Consacrer une réflexion aux coopérations dans l'Union européenne peut paraître provocateur, voire iconoclaste. L'originalité de " l'ensemble communautaire " ne réside-t-elle pas fondamentalement dans la mise en œuvre, par la procédure institutionnelle, de compétences en partie substitutives à celles des Etats membres ? Cette réalité juridique, pourtant, ne doit pas en cacher une autre : l'existence de relations fonctionnelles, caractérisées par une collaboration entre des pouvoirs autonomes.

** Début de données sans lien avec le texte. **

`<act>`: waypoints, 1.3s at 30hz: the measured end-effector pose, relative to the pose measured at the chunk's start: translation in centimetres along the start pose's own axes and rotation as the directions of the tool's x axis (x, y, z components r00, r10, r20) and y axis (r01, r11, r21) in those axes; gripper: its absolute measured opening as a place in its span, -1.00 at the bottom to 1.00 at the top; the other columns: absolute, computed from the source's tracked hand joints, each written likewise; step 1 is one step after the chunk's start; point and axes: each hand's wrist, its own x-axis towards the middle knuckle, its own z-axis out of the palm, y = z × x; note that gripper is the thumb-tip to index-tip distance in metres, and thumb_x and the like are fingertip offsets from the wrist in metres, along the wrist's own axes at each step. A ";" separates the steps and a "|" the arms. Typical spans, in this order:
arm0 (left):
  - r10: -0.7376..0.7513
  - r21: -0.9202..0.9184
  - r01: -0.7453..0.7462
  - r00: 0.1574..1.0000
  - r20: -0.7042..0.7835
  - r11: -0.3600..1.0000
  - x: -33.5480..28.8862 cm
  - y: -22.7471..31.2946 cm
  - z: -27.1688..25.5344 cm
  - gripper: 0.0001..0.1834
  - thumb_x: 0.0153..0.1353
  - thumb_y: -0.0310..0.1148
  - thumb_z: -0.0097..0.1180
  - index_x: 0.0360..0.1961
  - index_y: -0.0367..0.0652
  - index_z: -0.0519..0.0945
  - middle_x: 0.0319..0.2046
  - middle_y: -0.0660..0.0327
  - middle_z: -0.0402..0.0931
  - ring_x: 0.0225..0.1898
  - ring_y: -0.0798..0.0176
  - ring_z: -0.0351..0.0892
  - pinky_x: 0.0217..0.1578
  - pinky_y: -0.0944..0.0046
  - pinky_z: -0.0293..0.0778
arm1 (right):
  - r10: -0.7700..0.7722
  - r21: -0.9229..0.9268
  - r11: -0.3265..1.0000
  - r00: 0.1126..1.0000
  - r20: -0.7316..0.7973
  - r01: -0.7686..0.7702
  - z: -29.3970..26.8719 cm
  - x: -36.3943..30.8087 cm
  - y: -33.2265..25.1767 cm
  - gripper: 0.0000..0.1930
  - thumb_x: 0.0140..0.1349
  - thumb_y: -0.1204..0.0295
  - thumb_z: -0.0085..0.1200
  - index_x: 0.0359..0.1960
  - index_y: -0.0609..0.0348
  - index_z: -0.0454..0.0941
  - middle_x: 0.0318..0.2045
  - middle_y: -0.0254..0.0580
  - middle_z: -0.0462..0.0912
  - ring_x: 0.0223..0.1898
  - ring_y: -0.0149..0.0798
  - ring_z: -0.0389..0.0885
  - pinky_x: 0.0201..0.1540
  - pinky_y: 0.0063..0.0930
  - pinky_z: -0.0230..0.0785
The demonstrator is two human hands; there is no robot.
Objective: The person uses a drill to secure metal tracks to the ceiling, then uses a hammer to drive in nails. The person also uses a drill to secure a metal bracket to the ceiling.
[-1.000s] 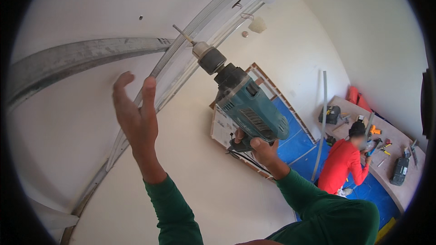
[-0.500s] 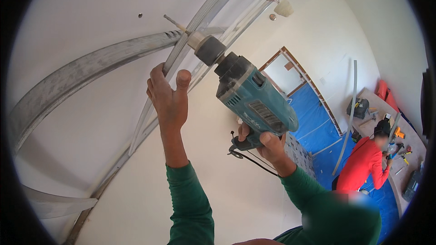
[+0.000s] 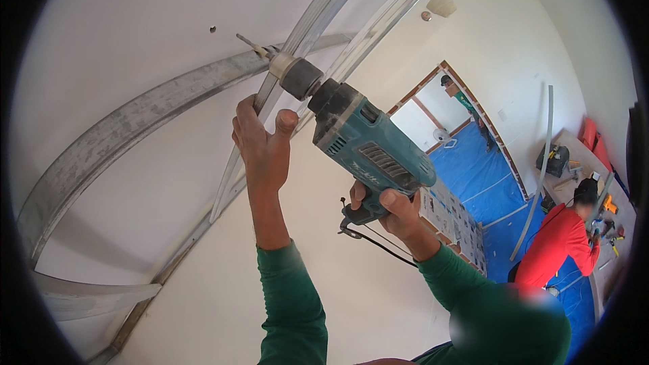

Ce phénomène n'est pas nouveau. Dès l'origine des Communautés, la technique de la coopération a été sollicitée en vue de la réalisation des objectifs des Traités. Elle a connu par la suite un développement remarquable tantôt programmé par le droit originaire et dérivé tantôt sécrété spontanément par la pratique. Le traité sur l'Union européenne, signé à Maastricht, a procédé à une revalorisation sans précédent de la coopération en la reconnaissant comme un mode d'unification à part entière, fondateur de l'Union, et qui vise à conforter le noyau dur communautaire. A partir de là, sont nés tout à la fois des espoirs et des craintes parmi les observateurs de la construction européenne. Pour les uns, les mécanismes de coopération constitueraient une " nouvelle approche " permettant de dépasser les limites de la " méthode Monnet ". Pour les autres, l'unification ne saurait emprunter que la voie de l'intégration, sous peine d'attenter à la perspective d'une Europe fédérale, seul cadre viable et porteur.
Face à un débat aussi passionné, il est apparu opportun à un groupe de juristes d'étudier les principales modalités de la coopération en vigueur dans l'Union européenne. Cette initiative a d'ailleurs été suscitée par la réforme institutionnelle en cours, à laquelle le traité de Nice n'a que partiellement contribué mais qui a été remise sur le métier dans le cadre de la Convention convoquée par le Conseil européen de Laeken.
Le travail collectif consigné dans cet ouvrage a été présenté lors de la journée nationale CEDECE, organisée à Toulon, en avril 2000, par le Pôle européen Jean Monnet en collaboration avec le Centre d'études et de recherche sur les contentieux.
Les propos introductifs soulignent d'emblée le caractère pluriel de la coopération dans l'Union européenne. Les " coopérations intégratives ", c'est-à-dire couplées à l'intégration et susceptibles de la favoriser, ne sauraient être ni opposées à la méthode institutionnelle ni assimilées aux diverses formes de coopération internationales. Etroitement imbriquées les unes aux autres, les coopérations s'articulent autour des procédures institutionnelles en un jeu d'influences réciproques plus ou moins marquées. C'est en se basant sur le degré d'intimité entre les deux types de relations fonctionnelles qu'a été élaboré le plan de ce livre.
Dans une première partie, sont étudiées les coopérations fondées sur le partenariat institutionnel. Les coopérations interétatiques et externes font l'objet de la deuxième partie. L'ouvrage s'achève par une conclusion nuancée du professeur Kovar qui établit une typologie des coopérations avant de préconiser une attitude à la fois réaliste et vigilante devant la montée en puissance de certaines d'entre elles.